Michel’s office said he will campaign like any other leader would. (ER: Again, what’s REALLY going on?) The prime minister “of a country classically executes his function while still being able to campaign in and for national parliamentary elections. It would be the same case for the president of the European Council for, in this case, European Elections,” said the official close to Michel.
But how Michel will campaign has raised questions, especially as what he does could impact von der Leyen when she announces she wants a second term, as is expected. Michel is supposed to speak on behalf of the 27 countries, which he can’t do when he’s campaigning for a seat in the EP.
These doubts were summed up by a diplomat who said: “We will all keep a really close watch on what Michel will say and do during his campaign for the European Parliament” as “he can’t take any positions that will undermine his position as president” of the European Council. (ER: Which seems to put Michel in an impossible position.)
Does Michel really want to be an MEP? What else is he after?
Michel getting a seat in the European Parliament is almost guaranteed.
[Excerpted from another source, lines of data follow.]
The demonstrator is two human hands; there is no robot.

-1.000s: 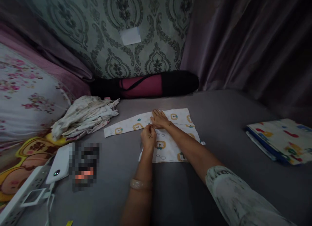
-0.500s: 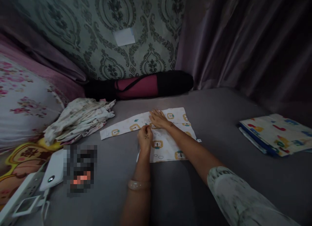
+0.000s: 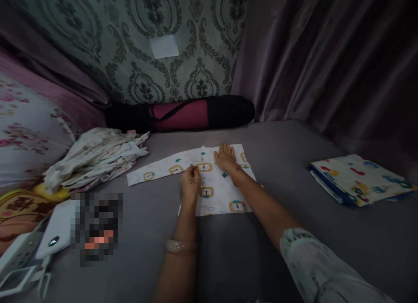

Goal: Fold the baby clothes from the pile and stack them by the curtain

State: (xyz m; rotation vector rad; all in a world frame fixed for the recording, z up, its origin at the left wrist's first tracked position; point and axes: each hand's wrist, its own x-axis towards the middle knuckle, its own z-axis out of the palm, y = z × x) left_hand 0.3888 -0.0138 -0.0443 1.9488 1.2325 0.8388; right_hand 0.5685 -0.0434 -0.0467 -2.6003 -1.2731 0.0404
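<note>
A white long-sleeved shirt with yellow animal prints and small green leaf marks lies flat on the grey bed sheet. One sleeve stretches out to the left, while the right side looks folded in. My left hand, with a pale bangle on its wrist, is closed in a pinch on the shirt near the base of that sleeve. Spread flat, my right hand presses on the upper right part of the shirt, its fingers pointing away from me.
A folded colourful cloth lies at the right. Rumpled clothes are heaped at the left, near a power strip, a white device and a blurred-out patch. A black and magenta long bag lies along the wall.
My right hand has slid rightward across the upper part of the shirt, uncovering a print. My left hand keeps its pinch in nearly the same place. The view has shifted slightly.
</note>
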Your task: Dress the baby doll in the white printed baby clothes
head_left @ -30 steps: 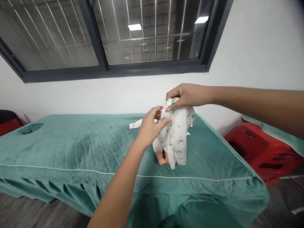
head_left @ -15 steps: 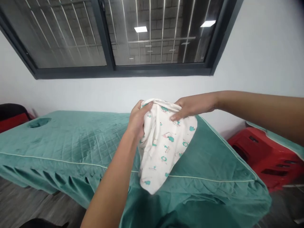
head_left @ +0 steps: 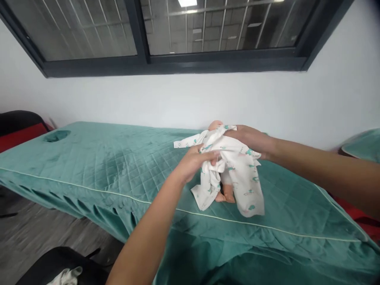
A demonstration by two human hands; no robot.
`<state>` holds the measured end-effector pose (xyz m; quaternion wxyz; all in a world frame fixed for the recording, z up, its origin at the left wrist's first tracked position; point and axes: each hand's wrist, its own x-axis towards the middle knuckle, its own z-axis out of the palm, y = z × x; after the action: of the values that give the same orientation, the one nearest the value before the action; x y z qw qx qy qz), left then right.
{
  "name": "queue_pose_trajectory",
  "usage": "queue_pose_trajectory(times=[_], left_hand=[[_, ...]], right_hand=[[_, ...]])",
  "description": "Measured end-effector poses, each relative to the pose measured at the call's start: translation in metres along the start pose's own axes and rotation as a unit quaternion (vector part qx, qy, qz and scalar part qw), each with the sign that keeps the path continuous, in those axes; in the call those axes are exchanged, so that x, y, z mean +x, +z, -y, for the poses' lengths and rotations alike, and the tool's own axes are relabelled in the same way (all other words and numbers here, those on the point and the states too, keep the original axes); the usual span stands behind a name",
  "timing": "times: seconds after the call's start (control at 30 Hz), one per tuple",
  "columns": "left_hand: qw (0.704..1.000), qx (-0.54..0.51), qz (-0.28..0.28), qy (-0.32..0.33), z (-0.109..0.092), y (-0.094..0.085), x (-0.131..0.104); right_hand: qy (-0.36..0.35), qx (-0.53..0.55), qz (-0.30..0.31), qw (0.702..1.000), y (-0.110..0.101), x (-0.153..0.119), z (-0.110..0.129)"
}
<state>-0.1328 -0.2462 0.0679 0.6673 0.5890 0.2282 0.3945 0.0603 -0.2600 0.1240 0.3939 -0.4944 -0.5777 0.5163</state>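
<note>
A baby doll (head_left: pixel 225 191) lies on a green quilted bed (head_left: pixel 97 162), mostly covered by a white baby garment (head_left: pixel 243 174) with green prints. Only the doll's head top and its feet show. My left hand (head_left: pixel 194 162) grips a bunch of the garment over the doll's middle. My right hand (head_left: pixel 251 136) holds the garment's upper part near the doll's head. One sleeve of the garment trails to the left across the cover.
A face hole (head_left: pixel 56 135) sits at the bed's far left end. A dark-framed window (head_left: pixel 166 35) runs along the white wall behind. A red seat (head_left: pixel 20 132) stands left, a dark chair with white cloth (head_left: pixel 63 269) below, another green cover (head_left: pixel 363 144) at right.
The garment, held up spread in the air half a second ago, now lies draped over the doll on the bed. Both hands came down with it; the view tilted downward.
</note>
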Motion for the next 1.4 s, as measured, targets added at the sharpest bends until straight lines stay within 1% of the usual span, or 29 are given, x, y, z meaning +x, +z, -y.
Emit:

But the former Belgian prime minister’s ambitions are expected to lie elsewhere, with the European assembly as a backup.
The European Parliament run can also be seen as a detour back to Belgian politics, one Belgian official and one EU official said. Michel’s predecessor, Tusk, went back to Polish politics and is now prime minister. Michel’s influence within his Belgian francophone liberal party (MR) is still strong and within Belgium, he is seen as a potential rival to others with ambitions to enter Rue de La Loi 16, where the Belgian prime minister has their office.
However, given the expected rise of the far-right in the Belgian elections and the complicated coalition negotiations that are likely to follow (remember, Belgium once went 541 days without a government), Michel may not get any clarity on his Belgian ambitions any time soon.
Do we even need an EU Council president?
(ER: Are we seeing a dismantling of the complicated EU structure?)
The complicated dynamic between the European Council and European Commission presidents has long been an issue, including when Tusk and Jean-Claude Juncker were in office. It’s a dynamic that has often been referred to by diplomats as a “kindergarten.”
With Tusk and Juncker, the rivalry was more among top officials in their offices. With von der Leyen and Michel it’s different, as the lack of chemistry directly affects the two bosses. It exploded with the Sofagate scandal in 2021 …
Diplomats agree that starting such a debate would indeed open Pandora’s box and that many leaders like the EU having lots of top jobs — just in case they need work in future.
Jakob Hanke Vela contributed reporting.